Pressed Metal Paintboxes

When you were very young, did you ever yearn for a great big paintbox like this?

thumbnail of The 92 cake behemoth of my dreams
The 92 cake behemoth paintbox of my dreams, by Page of London.
(Click it to see it bigger, please.)

I remember wishing for a really big paintbox while using the piddly little 12 and 18 tablet jobs that were just within range of my minuscule pocket money, and struggling to make clean mixes from the small thin tablets of grainy colour. I nearly always ended up with mud.
The paper available to me at the time had a nasty rough texture that was amazingly absorbent. The people who made it must have been trying to put young people off the idea of painting.
I think it was called sugar paper, though I can’t for the life of me imagine the link between sugar and paper, unless sugar was once sold wrapped in this nasty feeling stuff? (It was. - ed)

The smell of those paints is something I can recall with great clarity across all these years. It was given off by the gum used as binder for the colours.

A few years into my junior painting career I finally managed to obtain one of these lovely ninety two colour tin paintboxes. I had the idea that the more colours I had at my disposal, the less likely I was to make mud.
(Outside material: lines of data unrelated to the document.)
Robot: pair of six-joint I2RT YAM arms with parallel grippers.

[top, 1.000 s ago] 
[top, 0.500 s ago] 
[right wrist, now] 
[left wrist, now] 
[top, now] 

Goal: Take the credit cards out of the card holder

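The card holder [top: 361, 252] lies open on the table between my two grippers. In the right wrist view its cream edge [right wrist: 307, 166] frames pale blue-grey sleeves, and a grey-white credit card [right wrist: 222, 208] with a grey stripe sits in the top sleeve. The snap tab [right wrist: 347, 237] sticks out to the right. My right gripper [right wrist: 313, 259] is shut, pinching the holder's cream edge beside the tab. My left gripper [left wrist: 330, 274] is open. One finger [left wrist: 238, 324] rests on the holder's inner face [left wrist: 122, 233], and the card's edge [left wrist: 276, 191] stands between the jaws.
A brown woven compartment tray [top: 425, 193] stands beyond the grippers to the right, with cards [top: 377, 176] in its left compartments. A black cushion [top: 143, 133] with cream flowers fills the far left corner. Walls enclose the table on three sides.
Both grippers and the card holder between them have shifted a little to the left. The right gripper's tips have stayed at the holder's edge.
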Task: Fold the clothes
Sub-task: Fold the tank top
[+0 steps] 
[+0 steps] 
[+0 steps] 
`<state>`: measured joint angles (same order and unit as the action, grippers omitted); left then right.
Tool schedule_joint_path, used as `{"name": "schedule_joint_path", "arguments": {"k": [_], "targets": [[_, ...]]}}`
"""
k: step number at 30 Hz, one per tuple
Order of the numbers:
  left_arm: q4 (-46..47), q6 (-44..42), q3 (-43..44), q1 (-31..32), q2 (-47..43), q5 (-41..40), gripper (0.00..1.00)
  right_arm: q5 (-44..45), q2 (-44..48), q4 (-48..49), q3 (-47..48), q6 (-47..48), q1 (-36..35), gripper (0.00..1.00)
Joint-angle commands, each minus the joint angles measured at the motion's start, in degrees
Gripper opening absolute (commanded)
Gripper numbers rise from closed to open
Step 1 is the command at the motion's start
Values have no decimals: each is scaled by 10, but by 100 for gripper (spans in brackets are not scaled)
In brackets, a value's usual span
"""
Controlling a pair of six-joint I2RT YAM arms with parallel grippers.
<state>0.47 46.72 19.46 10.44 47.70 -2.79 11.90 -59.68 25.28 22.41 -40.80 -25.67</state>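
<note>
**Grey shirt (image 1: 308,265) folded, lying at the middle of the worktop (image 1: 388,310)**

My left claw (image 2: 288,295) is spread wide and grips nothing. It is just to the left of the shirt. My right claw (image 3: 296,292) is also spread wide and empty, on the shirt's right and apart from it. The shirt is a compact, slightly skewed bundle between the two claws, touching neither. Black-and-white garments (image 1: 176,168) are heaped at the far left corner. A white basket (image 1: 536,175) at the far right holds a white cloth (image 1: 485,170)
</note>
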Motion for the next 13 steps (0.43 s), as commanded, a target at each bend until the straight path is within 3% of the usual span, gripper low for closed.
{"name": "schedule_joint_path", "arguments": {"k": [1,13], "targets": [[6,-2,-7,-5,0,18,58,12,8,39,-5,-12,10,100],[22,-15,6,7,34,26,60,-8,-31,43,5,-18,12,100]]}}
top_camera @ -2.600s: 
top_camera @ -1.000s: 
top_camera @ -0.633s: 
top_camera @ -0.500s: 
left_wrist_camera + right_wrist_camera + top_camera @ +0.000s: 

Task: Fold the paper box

I was mistaken of course, because it never occurred to me to use two water pots to keep my crappy little brush and palette clean, so I went on merrily polluting my colours as I dabbled them together. The paintbox was left behind with so many other aspects of my childhood many many years ago.

I picked up the example above on eBay a couple of years ago for pennies; far less money than it was originally sold for way back in the day. Mind you, it was rather well used:

thumbnail of The muddy interior of the paintbox
Someone else had been happily making mud in this paintbox, and you can see clearly how thin the little tablets of paint were.

It was made by a company called Page of London who once dominated the kiddy paintbox market in Britain and its former colonies.

Once you get past its period charm, you begin to see some seriously disturbing perspective weirdness. Notice how the ship and the row of cranes have diverging vanishing points even though the ship is presumably parallel to the dockside cranes. The scale of the lorry is completely out of whack with the train, which in turn makes nonsense of other scale relationships between the porters, their barrows and so on.
Throw in the dangerously low flying aircraft and what appears to be an attempt at lowering cargo straight down funnel number two, and you begin to understand why the boy on the left might seem to be jabbing himself in the eye with a large bodkin. I wonder how much the illustrator was paid for this.

There’s one more tiny but puzzling detail in this lid design. It’s the name of the ship: ‘Royal Blue’. When you open the paintbox there must be nine or ten different blues; but no Royal Blue. This is not odd in itself, but when you see one of their other tins that also includes the name of a colour (Vermilion) splashed large on the side of a bus in the scene, you start to wonder if there is a continuing theme running through all the lid designs.

thumbnail of A double decker called Vermilion
A double decker called Vermilion(A)

Unfortunately my swift (read: lazy) sweep of the web looking for more evidence to support this theory didn’t turn up any more examples to support the idea. You’re welcome to send in further examples if you know of any, or better still, own one of these paintboxes.

Here are a few more that I found on the web, and I bet that whatever they look like, they’ll all have that unforgettable smell.

thumbnail of Alice In Wonderland
Alice In Wonderland.

thumbnail of Robin Hood
Robin Hood.

This last one is arresting. Can you spot any strangeness in this picture?

thumbnail of Pony and Kite
The Girl, The Pony and the Kite Flier.

Sadly, my web search for Page of London did not reveal that the company was still in existence. It would be nice to know that they had somehow made it through to the 21st century, but I suspect that they would have had to abandon the decorative tins somewhere along the journey into this century, and adopt boring plastic packaging just like everyone else. (I also wonder what happened to the illustrator - Did he / she go on to do covers for colouring books? The style would suggest a strong aptitude for that kind of work.)
Whatever the outcome for the company, this end of the artist materials market is being very well supplied by the Chinese now. (Supplies! Supplies!)

3 Comments

  1. Clive
    Posted 12 May, 2008 at 10:29 pm | Permalink

    I had the alice in wonderland one!

  2. michael
    Posted 12 May, 2008 at 11:04 pm | Permalink

    Is that what set you off on the painterly path?

  3. Clive
    Posted 28 May, 2008 at 11:07 pm | Permalink

    Not really, but I began dressing in girls clothes, talking to rabbits, and trying to climb into holes!